Bernard de Montréal affirme que la lumière est totalement anti-ego. Elle ne négocie pas, ne valorise pas et ne confirme aucune structure personnelle. Là où l’ego cherche à se maintenir, la lumière dissout. Comprendre cette loi est fondamental pour distinguer les mondes de l’Esprit des plans astraux et sortir définitivement des pièges de l’ésotérisme.
Bernard de Montréal explique que l’homme est un être multidimensionnel, porteur de plusieurs personnalités évoluant à travers différents mondes. Tant que l’ego domine, l’homme demeure prisonnier des plans astraux, où il subit les formes, la mémoire collective et les résidus de l’humanité. Dans ces plans, l’homme ne crée pas : il réagit, répète et endure.
Il critique sévèrement l’ésotérisme et la philosophie ésotérique, qu’il considère comme des constructions à détruire. Ces systèmes entretiennent la confusion entre l’astral et l’Esprit, donnant à l’ego l’illusion d’une élévation alors qu’il reste soumis à des formes, à des hiérarchies invisibles et à des symboles morts. Tant que ces structures ne sont pas dissoutes, l’accès réel aux mondes de l’Esprit demeure impossible.
Bernard de Montréal précise que dans le monde de l’Esprit, l’homme ne subit plus : il crée. Il utilise l’énergie des rayons, non par volonté personnelle, mais par alignement vibratoire. Cette création n’a rien de magique ni de symbolique ; elle est directe, fonctionnelle et libérée de la mémoire humaine. L’Esprit ne compose pas avec le passé : il agit dans le présent absolu.
Il insiste sur l’importance de l’ajusteur de pensées, terme qu’il privilégie aux désignations ésotériques traditionnelles. L’ajusteur de pensées n’est pas une croyance ni une figure mystique, mais une réalité cosmique fonctionnelle qui permet la fusion avec l’âme lorsque l’ego devient suffisamment transparent. Toute surcharge conceptuelle autour de cette réalité constitue un obstacle.
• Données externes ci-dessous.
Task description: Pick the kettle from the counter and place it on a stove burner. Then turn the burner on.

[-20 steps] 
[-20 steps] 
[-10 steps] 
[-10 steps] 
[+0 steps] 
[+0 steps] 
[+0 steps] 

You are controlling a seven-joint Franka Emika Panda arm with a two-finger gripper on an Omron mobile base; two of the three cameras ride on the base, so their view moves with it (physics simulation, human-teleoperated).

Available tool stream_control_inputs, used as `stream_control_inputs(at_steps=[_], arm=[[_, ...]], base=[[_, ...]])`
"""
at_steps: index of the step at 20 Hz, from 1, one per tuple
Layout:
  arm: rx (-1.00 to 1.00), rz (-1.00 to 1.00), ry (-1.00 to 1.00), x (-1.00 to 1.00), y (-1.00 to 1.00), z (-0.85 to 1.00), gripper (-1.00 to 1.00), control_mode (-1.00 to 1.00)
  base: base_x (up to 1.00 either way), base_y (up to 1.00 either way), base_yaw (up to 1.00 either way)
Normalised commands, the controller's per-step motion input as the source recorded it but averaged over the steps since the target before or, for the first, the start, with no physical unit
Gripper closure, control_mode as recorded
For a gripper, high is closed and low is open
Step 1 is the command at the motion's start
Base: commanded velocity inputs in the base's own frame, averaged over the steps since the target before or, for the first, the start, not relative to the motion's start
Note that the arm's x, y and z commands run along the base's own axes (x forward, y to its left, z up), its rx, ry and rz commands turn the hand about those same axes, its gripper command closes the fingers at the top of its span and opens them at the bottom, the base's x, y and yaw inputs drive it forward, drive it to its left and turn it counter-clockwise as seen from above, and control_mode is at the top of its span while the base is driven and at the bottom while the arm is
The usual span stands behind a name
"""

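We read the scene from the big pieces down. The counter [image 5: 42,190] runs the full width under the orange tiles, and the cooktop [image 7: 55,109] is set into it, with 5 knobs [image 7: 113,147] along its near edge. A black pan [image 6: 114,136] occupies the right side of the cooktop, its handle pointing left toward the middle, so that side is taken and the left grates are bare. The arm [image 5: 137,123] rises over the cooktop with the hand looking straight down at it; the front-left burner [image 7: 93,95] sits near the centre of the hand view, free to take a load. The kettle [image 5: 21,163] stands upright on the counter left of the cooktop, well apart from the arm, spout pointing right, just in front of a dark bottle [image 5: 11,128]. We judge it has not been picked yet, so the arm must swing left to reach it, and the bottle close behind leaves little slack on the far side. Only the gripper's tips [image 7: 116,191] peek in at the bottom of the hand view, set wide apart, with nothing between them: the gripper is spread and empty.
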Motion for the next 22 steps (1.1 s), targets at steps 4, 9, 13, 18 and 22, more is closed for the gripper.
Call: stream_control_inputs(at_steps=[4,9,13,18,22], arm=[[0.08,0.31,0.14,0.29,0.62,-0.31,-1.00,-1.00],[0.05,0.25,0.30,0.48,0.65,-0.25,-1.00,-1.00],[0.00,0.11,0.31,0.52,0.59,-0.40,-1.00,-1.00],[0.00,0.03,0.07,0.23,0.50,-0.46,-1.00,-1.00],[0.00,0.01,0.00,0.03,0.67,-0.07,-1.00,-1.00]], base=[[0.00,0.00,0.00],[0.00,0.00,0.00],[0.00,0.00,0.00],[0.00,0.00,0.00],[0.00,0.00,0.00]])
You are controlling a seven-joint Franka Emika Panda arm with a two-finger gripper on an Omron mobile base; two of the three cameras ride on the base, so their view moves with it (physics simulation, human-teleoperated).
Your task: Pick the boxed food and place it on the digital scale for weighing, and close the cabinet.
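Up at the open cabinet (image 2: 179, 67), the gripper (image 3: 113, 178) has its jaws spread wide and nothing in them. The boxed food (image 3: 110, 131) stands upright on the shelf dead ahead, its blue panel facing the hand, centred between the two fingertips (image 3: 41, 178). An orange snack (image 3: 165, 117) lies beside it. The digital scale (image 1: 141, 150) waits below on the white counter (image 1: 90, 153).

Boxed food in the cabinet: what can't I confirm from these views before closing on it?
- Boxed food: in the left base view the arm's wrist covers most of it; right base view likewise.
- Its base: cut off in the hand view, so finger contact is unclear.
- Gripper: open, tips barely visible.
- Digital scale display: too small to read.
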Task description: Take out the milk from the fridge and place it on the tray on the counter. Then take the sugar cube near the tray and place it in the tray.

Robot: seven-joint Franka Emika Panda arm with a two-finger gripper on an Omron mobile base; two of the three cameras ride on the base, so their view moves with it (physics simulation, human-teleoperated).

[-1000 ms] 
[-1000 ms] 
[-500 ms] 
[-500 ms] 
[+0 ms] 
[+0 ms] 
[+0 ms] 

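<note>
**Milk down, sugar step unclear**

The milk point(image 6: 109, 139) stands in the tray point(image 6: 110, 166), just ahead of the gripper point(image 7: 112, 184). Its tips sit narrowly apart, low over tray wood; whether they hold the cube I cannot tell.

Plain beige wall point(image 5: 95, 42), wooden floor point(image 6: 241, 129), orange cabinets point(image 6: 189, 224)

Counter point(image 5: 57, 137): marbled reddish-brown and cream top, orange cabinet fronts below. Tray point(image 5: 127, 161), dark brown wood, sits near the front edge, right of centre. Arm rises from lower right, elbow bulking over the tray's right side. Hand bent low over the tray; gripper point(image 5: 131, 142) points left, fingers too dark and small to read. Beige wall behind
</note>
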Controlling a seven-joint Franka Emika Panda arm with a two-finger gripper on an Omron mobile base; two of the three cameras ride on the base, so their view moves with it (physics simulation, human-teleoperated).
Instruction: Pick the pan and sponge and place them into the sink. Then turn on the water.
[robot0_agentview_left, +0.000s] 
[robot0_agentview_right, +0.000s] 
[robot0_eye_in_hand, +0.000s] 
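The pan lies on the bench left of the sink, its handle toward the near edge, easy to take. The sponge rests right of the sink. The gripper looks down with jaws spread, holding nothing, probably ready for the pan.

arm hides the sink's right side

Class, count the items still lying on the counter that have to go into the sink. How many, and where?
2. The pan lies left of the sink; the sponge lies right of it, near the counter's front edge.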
Bernard de Montréal affirme que la connaissance est une illusion. Elle nourrit l’ego, le rassure et le structure, mais elle n’ouvre jamais à la lumière. Plus l’homme accumule de connaissances, plus il complexifie son accès à l’âme. À l’inverse, la simplicité de la pensée permet d’atteindre la vibration juste et de laisser la lumière agir sans interférence.
Il souligne que l’homme doit apprendre à simplifier radicalement sa pensée pour accéder à la vibration de l’âme et à la possibilité réelle de l’immortalité. Cette simplification n’est pas un appauvrissement, mais une libération. Lorsque l’ego cesse de s’accrocher aux formes mentales, la lumière peut circuler librement.
Bernard de Montréal précise que l’homme fusionné avec l’âme ne fait plus interférence avec les lois de la lumière. Il devient un point de passage clair, nécessaire à l’évolution d’une nouvelle race. Cette condition exige la disparition de toute volonté de pouvoir, de reconnaissance ou de mission personnelle.
Il aborde enfin la foi comme un obstacle majeur à la fusion avec l’âme. La foi implique une attente, une croyance et une soumission intérieure, toutes incompatibles avec l’action directe de l’ajusteur de pensées. Là où il y a foi, l’ego demeure actif ; là où il y a lumière, l’ego se retire.
Bernard de Montréal conclut que la lumière ne compose jamais avec l’ego. Elle l’élimine ou l’ignore. L’homme qui comprend cette loi cesse de chercher à être reconnu par la lumière et accepte d’être dissous par elle, condition essentielle pour accéder à l’Esprit réel.